The Ford Ranger has a history longer than the night and even longer than Her Majesty’s. Except for the Ford, Ranger II was the first international Ranger we got in Europe so let’s throw down the mic and jump to the bar.
I said Ford Ranger II is the first Ranger but that’s not really true because Ford had the Mazda brand under its own tyranny. And that meant that the Mazda BT-50 was the perfect victim for Ford’s first pickup truck to be sold in Europe because Americans don’t know how to build a pickup truck that small, just like there are no guns or sodas in the US at 0.5 liters. Instead, they knew how to bring the chassis and toughness of American pickup trucks, to which they linked Mazda engines and that’s how the Ford Ranger II came out.
If the next generation Ranger is more for tarmac than off-road, the first Ranger is an off-road beast but incredibly weak on the tarmac. Whether we’re talking about cornering or going more than 10 km/h, the Ford Ranger II and Mazda BT-50 are among the worst cars you can choose. But if you’re hauling wood, pigs, bears, entire cabins, the Channel Tunnel, or delivering Harvey Weinstein’s dinner, then these two cars are among the best you can choose.
We continue on the American trend and throw the Ford Ranger II under the train, even though it would probably survive such an impact. In fact, it certainly wouldn’t survive, because these two pickups haven’t heard of safety testing or safety systems or the word safety at all. So far, we have a proper American truck with non-American engines.
Ford Ranger II Engines
- 2.5 TD of 143 horsepower – Nowadays it’s common practice to put car engines in commercial cars, see the case of the Amarok or Doblo or any van essentially. Here we have an engine brought in from Mazda’s commercial vehicle division, and it shows. The engine has no specific issues and spins forever. Not necessarily fast, but to infinity.
- 3.0 TD of 156 horsepower – Because if you want faster, then you get the 3-liter version. Although I don’t necessarily understand why you need more power, in a truck made to carry a week’s supply to a cabin, in any weather, at any GPS coordinates, however unlikely they may be. But it’s good to know it exists and that it can.
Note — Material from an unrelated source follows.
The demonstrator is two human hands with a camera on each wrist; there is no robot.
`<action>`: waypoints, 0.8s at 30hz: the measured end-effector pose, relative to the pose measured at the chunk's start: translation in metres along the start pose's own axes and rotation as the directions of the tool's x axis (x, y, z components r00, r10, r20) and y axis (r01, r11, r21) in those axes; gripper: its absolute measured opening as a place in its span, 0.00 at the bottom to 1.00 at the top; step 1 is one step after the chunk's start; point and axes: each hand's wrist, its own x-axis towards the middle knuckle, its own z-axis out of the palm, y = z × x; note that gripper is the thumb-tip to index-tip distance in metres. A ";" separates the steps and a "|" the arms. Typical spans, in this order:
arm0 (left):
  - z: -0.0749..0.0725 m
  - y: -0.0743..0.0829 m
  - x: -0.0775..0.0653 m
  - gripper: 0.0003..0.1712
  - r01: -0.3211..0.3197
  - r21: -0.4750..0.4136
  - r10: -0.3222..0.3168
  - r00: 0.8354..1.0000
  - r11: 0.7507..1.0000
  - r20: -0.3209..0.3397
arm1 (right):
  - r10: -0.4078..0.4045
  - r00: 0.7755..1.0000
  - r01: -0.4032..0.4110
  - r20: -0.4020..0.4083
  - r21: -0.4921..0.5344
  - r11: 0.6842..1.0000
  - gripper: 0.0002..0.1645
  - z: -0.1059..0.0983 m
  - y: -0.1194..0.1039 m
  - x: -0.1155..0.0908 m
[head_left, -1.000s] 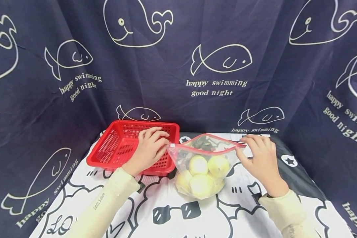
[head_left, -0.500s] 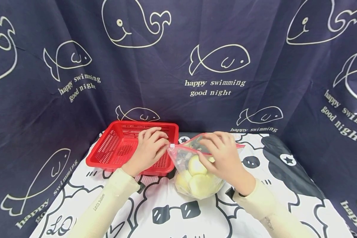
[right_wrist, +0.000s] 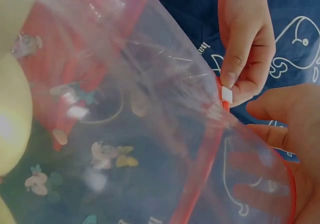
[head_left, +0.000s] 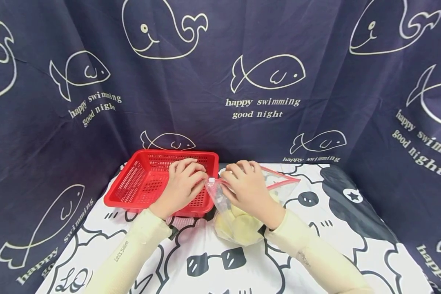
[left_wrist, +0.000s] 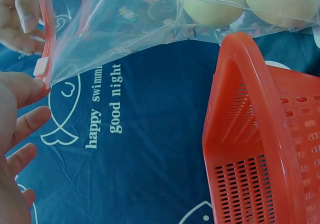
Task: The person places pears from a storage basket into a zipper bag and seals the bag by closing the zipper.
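Observation:
A clear zip bag with a red-edged mouth stands on the table, holding several pale yellow round fruits. Its white slider sits at the mouth's left corner. With thumb and index finger my left hand pinches that corner, right beside the slider; its other fingers spread loosely in the left wrist view. My right hand is over the bag's mouth, fingertips near the slider. In the right wrist view its thumb and index finger are apart, and other fingers show through the film. The mouth gapes toward the right.
A red perforated plastic basket stands just left of the bag, partly under my left hand. The table has a white cloth with black cartoon prints. A dark blue curtain with fish drawings hangs behind and at both sides.
My right hand has left the bag's right corner and moved left across the mouth to near the slider. My left hand keeps its pinch on the left corner.

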 end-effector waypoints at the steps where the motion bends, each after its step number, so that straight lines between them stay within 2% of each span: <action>1: 0.000 0.000 0.000 0.07 -0.002 -0.002 0.002 1.000 1.000 -0.005 | -0.001 1.000 0.001 0.007 -0.005 1.000 0.08 0.002 -0.001 0.001; 8: 0.000 0.000 -0.002 0.08 -0.012 -0.008 0.011 1.000 1.000 -0.026 | -0.022 0.999 0.023 0.042 -0.014 1.000 0.07 0.008 -0.008 0.010; 17: 0.001 0.001 0.000 0.07 -0.022 -0.012 0.021 0.999 1.000 -0.036 | 0.008 0.996 -0.003 0.085 -0.060 0.998 0.05 0.014 -0.012 0.013; 24: 0.001 0.001 0.000 0.08 -0.036 0.000 0.036 0.998 0.999 -0.054 | -0.011 0.994 0.021 0.112 -0.094 0.995 0.07 0.016 -0.014 0.012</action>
Ford Ranger II General Issues
- The engines may be capable and fit for duty, but the transmissions unfortunately are not. Whether we’re talking manual or automatic transmissions, there will be issues and they will be short-lived.
- As I said earlier, terms like “comfort” and “safety” have not reached the Americans.
- Because they’re so good, they’re also overpriced on the used market. Seriously, I looked at the prices and some people are asking prices that make you wonder if they are on a THC-based treatment.
- You really need to check the truck super carefully, from the 4×4 to the chassis and everything underneath, because nobody buys something like that to drive it on the riviera.
Ford Ranger II Verdict
You give a penny, but you know you don’t have it anymore. A legendary car in terms of reliability, but it also comes at a commensurate used cost. Still, it was a successful experiment and profitable enough to convince the Americans to insert another coin in and come up with the Ford Ranger III, a car that was very popular with us and a completely different animal from this generation.
What engines do you recommend? Anyway, on the market, you can only find 2.5 TD with 143 hp, but if you somehow get lucky and find one, the 3.0 TD is much better for this farm tractor.